Phillies Power Up with Kyle Schwarber

Bob DeChiara-USA TODAY Sports

Fifteen months ago, the Cubs non-tendered Kyle Schwarber following a subpar season, because they didn’t think he would be worth paying something in the neighborhood of $10 million. He landed on his feet with the Nationals, went on an epic home run binge in June, made his first All-Star team, and, after being traded to the Red Sox at the deadline, helped Boston make a run to the ALCS. On Wednesday, the 29-year-old slugger parlayed that big season into an agreement on a four-year, $79 million deal with the Phillies.

Schwarber set career bests across the board with a .266/.374/.554 (145 wRC+) line for the Nationals and Red Sox in 2021, thumping 32 homers en route to 3.1 WAR. He packed that production into just 471 plate appearances; among players with at least 400 PA in both leagues, he ranked 10th in slugging percentage and 11th in wRC+. He fell short of qualifying for the batting title because he lost six weeks to a right hamstring strain and was still on the injured list when he was sent to the Red Sox for pitching prospect Aldo Ramirez on July 29.

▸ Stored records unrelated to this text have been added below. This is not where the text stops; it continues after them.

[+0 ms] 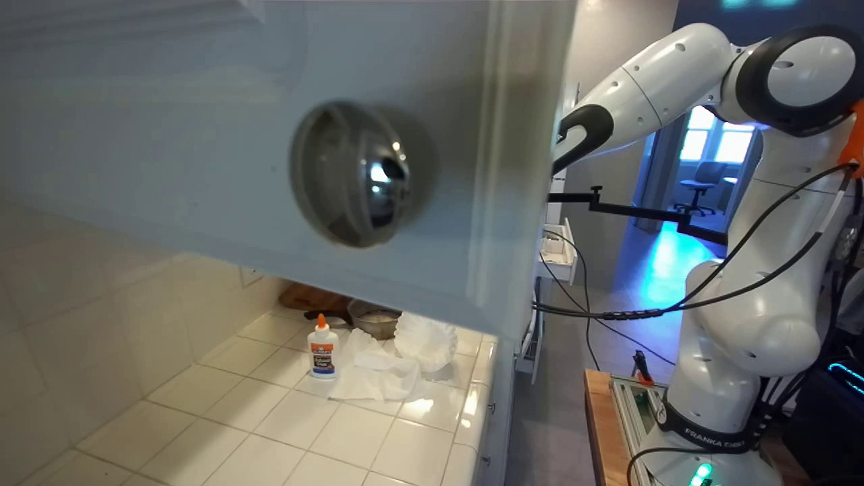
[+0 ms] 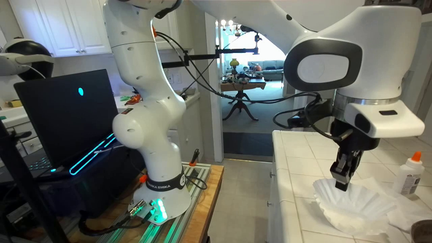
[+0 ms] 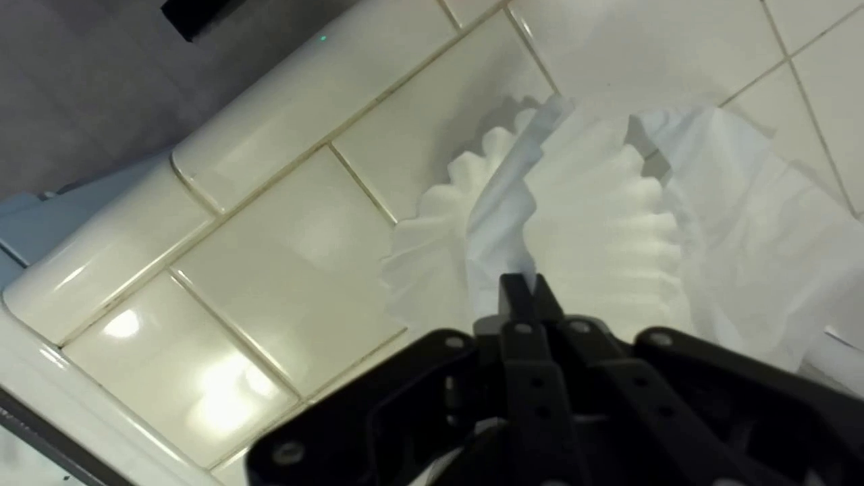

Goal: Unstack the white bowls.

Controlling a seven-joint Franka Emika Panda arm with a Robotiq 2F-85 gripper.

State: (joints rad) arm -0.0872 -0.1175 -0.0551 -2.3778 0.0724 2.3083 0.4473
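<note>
One filter stack, one bottle

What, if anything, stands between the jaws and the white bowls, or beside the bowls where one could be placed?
Nothing visible stands between: the jaws look shut on a folded edge of the white bowls. Beside them, crumpled white paper could hinder setting one down there, with the glue bottle beyond it.

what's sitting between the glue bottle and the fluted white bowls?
Crumpled white paper lies between the glue bottle and the white bowls, in both exterior views.
</note>
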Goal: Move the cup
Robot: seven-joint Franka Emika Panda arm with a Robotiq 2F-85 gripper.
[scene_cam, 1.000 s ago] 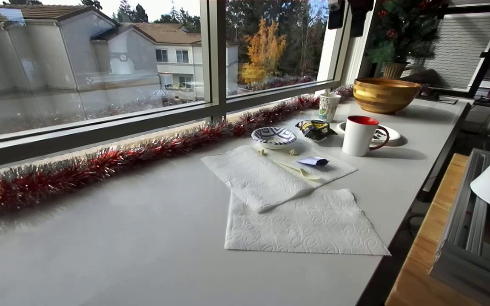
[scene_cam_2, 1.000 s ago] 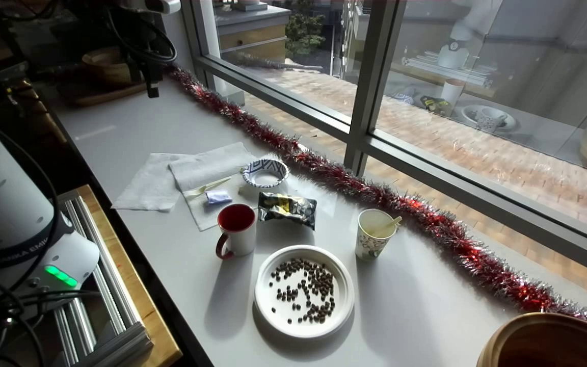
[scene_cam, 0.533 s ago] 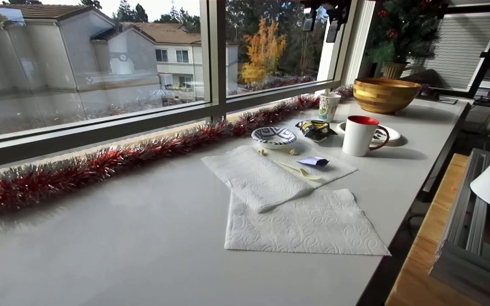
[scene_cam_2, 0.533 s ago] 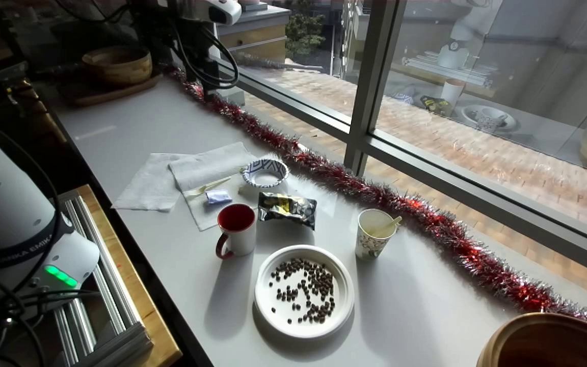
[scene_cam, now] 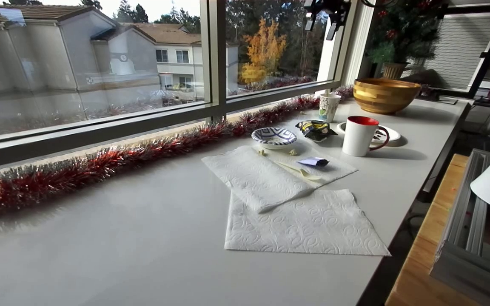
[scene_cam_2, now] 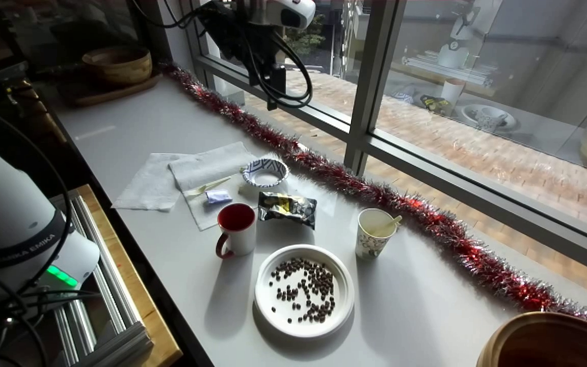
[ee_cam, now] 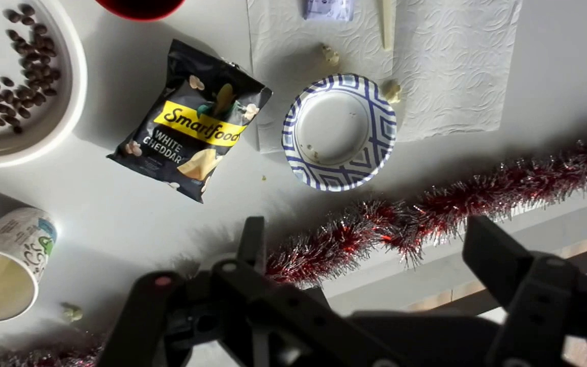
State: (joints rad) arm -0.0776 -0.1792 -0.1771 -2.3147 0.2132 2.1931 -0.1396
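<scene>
A paper cup with a leafy print (scene_cam_2: 372, 245) stands upright with a pale stick in it, also in an exterior view (scene_cam: 328, 108) and at the left edge of the wrist view (ee_cam: 23, 237). A white mug with red inside and handle (scene_cam_2: 243, 241) stands upright beside the plate, also in an exterior view (scene_cam: 354, 140); only its red rim (ee_cam: 143, 11) shows in the wrist view. My gripper (ee_cam: 365, 224) is open and empty, with its fingers wide apart. It hangs high near the window in an exterior view (scene_cam: 320, 29), away from both cups.
A plate of dark beans (scene_cam_2: 344, 311), a black snack bag (scene_cam_2: 288, 209), a patterned bowl (scene_cam_2: 282, 171) and paper towels (scene_cam: 296, 225) lie on the white table. Red tinsel (scene_cam_2: 324, 165) runs along the window. A wooden bowl (scene_cam: 385, 97) stands farther down the table.
My arm has swung across toward the window, rightward in an exterior view, and the gripper has turned and come lower there. The cups and other objects have not moved.
</scene>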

Schwarber’s season was actually a bit more uneven than those robust numbers suggest. Coming off a subpar .188/.308/.393 (89 wRC+) campaign with the Cubs in the pandemic-shortened 2020, he signed a one-year, $10 million deal with the Nationals but hit for just a 103 wRC+ with nine homers in April and May. He didn’t add his 10th homer until June 12, but from that point to the end of the month, he pounded 16 in just 83 plate appearances, a run that included four two-homer games and a three-homer game (his six multi-homer games overall tied Joey Gallo, Aaron Judge, and Salvador Perez for the major league lead). On June 19 and 20 against the Mets, he tied the major league record with five homers in two games, homering twice and driving in four runs in the seven-inning nightcap of a doubleheader, and then hitting three homers and driving in four runs the next day. From June 19 to 29, he mashed 12 taters in 10 games, tying Albert Belle for the major league record.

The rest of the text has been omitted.